**Work item**
Copy the lines exactly. Begin at the first line of the data and stop after the line with "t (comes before".

**Material shown**

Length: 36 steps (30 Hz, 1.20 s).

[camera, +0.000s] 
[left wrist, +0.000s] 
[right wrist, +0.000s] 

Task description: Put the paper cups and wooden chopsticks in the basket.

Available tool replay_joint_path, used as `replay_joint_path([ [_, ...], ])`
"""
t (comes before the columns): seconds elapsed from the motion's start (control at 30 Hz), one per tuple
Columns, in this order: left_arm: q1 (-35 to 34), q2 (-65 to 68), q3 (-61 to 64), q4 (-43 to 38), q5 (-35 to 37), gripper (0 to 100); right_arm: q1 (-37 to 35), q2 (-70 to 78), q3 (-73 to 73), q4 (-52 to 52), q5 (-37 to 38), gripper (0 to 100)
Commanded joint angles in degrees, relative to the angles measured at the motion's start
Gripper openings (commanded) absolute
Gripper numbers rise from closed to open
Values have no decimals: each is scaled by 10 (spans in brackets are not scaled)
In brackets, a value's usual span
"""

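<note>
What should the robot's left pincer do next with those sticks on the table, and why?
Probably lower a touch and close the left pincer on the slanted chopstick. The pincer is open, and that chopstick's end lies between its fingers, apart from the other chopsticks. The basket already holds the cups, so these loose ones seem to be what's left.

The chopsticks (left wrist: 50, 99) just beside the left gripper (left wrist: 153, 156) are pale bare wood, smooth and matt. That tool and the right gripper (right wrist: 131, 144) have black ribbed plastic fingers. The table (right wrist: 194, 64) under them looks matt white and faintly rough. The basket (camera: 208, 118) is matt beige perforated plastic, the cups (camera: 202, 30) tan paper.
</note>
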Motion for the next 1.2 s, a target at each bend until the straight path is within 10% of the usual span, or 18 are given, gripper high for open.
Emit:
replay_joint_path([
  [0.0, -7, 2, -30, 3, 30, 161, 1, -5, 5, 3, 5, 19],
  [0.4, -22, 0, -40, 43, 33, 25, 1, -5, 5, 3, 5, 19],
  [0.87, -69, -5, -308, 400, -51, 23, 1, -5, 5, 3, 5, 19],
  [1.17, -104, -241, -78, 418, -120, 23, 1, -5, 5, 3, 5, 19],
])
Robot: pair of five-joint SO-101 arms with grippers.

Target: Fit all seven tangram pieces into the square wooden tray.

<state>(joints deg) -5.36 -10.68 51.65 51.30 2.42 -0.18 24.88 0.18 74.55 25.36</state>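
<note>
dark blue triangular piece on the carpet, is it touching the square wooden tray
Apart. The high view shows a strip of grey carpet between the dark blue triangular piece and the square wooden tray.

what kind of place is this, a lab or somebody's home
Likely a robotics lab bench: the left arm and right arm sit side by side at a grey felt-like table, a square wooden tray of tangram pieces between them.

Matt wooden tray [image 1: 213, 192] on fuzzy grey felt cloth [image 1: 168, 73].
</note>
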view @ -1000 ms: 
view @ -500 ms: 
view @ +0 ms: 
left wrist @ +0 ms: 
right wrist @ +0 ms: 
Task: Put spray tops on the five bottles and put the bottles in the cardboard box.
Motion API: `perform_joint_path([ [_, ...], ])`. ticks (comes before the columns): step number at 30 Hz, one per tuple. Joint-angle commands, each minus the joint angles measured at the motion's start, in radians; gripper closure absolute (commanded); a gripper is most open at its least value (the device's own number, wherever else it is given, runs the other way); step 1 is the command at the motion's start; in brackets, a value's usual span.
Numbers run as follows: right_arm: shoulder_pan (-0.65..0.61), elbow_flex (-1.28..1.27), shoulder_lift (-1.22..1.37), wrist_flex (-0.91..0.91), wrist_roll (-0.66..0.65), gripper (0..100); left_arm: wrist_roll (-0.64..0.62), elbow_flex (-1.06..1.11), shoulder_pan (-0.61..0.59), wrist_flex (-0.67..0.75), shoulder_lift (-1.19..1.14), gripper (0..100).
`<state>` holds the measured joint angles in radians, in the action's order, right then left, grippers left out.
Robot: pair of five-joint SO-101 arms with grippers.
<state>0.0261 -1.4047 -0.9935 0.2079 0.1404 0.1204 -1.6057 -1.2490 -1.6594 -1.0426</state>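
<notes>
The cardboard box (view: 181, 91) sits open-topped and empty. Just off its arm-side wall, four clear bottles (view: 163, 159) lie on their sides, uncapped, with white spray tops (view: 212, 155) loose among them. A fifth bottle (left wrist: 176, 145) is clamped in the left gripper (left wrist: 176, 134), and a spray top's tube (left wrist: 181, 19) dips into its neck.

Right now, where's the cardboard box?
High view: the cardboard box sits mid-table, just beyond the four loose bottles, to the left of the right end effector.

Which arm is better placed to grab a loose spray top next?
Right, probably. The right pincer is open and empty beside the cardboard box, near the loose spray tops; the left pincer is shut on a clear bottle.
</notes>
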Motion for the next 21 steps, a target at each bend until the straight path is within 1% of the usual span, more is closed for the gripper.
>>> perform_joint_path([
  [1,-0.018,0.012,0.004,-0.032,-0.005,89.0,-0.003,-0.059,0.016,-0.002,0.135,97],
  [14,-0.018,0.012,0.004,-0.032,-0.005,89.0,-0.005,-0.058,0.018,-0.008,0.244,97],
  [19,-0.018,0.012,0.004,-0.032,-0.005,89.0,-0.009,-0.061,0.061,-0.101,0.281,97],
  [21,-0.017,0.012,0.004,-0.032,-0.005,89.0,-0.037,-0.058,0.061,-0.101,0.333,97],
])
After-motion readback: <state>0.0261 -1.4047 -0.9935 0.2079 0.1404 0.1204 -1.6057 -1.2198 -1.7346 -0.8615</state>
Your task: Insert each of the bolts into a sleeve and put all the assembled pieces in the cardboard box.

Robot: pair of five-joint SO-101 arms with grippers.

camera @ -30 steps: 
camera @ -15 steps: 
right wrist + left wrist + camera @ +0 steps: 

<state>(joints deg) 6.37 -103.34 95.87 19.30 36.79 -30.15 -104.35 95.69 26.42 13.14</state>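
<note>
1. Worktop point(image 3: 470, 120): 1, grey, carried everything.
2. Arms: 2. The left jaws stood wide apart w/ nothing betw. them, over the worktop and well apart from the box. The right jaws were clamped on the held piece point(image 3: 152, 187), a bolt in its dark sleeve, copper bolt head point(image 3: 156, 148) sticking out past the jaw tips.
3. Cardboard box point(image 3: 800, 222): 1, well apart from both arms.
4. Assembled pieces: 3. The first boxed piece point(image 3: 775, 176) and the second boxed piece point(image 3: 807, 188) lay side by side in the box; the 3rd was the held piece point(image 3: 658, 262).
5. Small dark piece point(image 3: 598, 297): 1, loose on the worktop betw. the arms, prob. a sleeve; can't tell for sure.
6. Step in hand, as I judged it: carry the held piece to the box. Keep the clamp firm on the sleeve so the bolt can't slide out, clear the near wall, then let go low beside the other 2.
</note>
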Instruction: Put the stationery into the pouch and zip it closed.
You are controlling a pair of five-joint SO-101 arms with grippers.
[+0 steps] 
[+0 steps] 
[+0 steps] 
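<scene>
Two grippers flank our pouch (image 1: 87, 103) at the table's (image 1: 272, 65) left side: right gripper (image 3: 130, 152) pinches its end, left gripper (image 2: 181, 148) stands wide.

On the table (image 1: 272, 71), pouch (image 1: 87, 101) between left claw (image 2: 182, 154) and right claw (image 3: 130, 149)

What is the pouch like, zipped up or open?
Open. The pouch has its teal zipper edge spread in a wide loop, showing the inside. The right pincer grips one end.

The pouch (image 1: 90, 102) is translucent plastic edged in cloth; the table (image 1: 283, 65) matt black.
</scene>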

**Answer for this exercise**
Length: 36 steps (30 Hz, 1.20 s).

[camera, +0.000s] 
[left wrist, +0.000s] 
[right wrist, +0.000s] 

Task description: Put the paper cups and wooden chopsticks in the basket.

Available tool replay_joint_path, used as `replay_joint_path([ [_, ...], ])`
"""
t (comes before the columns): seconds elapsed from the motion's start (control at 30 Hz), one per tuple

The work on this exercise has been completed.